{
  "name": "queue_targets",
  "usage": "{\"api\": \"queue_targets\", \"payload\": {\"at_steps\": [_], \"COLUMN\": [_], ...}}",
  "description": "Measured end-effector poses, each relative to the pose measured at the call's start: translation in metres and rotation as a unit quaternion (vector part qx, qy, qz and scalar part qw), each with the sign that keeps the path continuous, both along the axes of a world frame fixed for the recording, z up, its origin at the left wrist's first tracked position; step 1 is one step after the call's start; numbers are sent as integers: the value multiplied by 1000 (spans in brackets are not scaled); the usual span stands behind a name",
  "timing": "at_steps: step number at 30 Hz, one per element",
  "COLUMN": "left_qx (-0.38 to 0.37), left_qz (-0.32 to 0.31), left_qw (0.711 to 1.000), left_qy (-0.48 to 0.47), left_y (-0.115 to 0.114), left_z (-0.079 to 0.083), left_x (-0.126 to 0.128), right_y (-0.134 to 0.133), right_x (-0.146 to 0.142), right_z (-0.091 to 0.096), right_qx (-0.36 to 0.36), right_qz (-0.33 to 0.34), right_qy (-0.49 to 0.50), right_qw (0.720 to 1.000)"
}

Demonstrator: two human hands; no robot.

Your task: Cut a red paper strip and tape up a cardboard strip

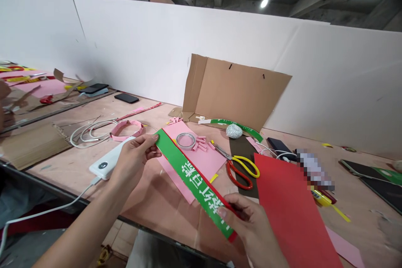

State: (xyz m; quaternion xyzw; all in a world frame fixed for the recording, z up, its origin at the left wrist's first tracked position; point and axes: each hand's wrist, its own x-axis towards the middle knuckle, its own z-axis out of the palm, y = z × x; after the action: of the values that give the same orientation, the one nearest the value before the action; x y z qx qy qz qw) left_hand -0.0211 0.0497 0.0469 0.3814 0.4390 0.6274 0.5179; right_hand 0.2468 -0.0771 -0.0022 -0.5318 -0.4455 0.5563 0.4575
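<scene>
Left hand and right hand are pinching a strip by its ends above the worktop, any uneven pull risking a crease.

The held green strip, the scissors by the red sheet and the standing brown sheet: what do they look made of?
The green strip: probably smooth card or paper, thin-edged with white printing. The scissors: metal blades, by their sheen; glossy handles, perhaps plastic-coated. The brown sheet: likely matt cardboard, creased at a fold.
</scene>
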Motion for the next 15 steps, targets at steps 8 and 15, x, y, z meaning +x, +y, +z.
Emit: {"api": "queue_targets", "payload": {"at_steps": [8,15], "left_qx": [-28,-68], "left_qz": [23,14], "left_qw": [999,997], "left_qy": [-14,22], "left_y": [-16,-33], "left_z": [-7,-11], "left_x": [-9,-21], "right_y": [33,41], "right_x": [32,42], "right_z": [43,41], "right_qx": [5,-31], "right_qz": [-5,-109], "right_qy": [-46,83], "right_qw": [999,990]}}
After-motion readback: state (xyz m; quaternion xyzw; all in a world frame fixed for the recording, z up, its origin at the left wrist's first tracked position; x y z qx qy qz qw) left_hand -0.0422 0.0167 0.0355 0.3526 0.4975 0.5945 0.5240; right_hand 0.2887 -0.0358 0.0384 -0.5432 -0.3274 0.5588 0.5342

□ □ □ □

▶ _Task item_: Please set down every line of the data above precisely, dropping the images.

▶ _Solved exercise_:
{
  "name": "queue_targets",
  "usage": "{\"api\": \"queue_targets\", \"payload\": {\"at_steps\": [_], \"COLUMN\": [_], ...}}",
  "description": "Measured end-effector poses, each relative to the pose measured at the call's start: translation in metres and rotation as a unit quaternion (vector part qx, qy, qz and scalar part qw), each with the sign that keeps the path continuous, both along the axes of a world frame fixed for the recording, z up, its origin at the left wrist's first tracked position; step 1 is one step after the call's start; numbers are sent as integers: the value multiplied by 1000 (spans in brackets are not scaled); the usual span stands behind a name",
  "timing": "at_steps: step number at 30 Hz, one per element",
  "COLUMN": "left_qx (-0.38 to 0.37), left_qz (-0.32 to 0.31), left_qw (0.711 to 1.000), left_qy (-0.48 to 0.47), left_y (-0.115 to 0.114), left_z (-0.079 to 0.083), left_x (-0.126 to 0.128), right_y (-0.134 to 0.133), right_x (-0.146 to 0.142), right_z (-0.091 to 0.096), right_qx (-0.36 to 0.36), right_qz (-0.33 to 0.34), right_qy (-0.49 to 0.50), right_qw (0.720 to 1.000)"
}

Demonstrator: two human hands; no robot.

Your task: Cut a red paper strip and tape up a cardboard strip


State: (xyz m; quaternion xyzw; all in a world frame fixed for the recording, z up, its origin at the left wrist's first tracked position; point and axes: each hand's wrist, its own x-axis towards the middle knuckle, its own z-axis out of the palm, y = z × x; after the action: of the values that give the same orientation, the one nearest the value before the action; x y z qx qy qz qw) left_hand -0.0211 0.0497 0.0469 0.3814 0.4390 0.6274 0.5179; right_hand 0.2468 -0.0771 -0.0022 -0.5318 -0.4455 0.5563 0.4575
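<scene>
Left hand and right hand are pinching a strip by its ends above the worktop, any uneven pull risking a crease.

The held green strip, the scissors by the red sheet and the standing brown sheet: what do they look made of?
The green strip: probably smooth card or paper, thin-edged with white printing. The scissors: metal blades, by their sheen; glossy handles, perhaps plastic-coated. The brown sheet: likely matt cardboard, creased at a fold.
</scene>
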Motion for the next 15 steps, targets at steps 8 and 15, x, y, z meaning +x, +y, +z.
Emit: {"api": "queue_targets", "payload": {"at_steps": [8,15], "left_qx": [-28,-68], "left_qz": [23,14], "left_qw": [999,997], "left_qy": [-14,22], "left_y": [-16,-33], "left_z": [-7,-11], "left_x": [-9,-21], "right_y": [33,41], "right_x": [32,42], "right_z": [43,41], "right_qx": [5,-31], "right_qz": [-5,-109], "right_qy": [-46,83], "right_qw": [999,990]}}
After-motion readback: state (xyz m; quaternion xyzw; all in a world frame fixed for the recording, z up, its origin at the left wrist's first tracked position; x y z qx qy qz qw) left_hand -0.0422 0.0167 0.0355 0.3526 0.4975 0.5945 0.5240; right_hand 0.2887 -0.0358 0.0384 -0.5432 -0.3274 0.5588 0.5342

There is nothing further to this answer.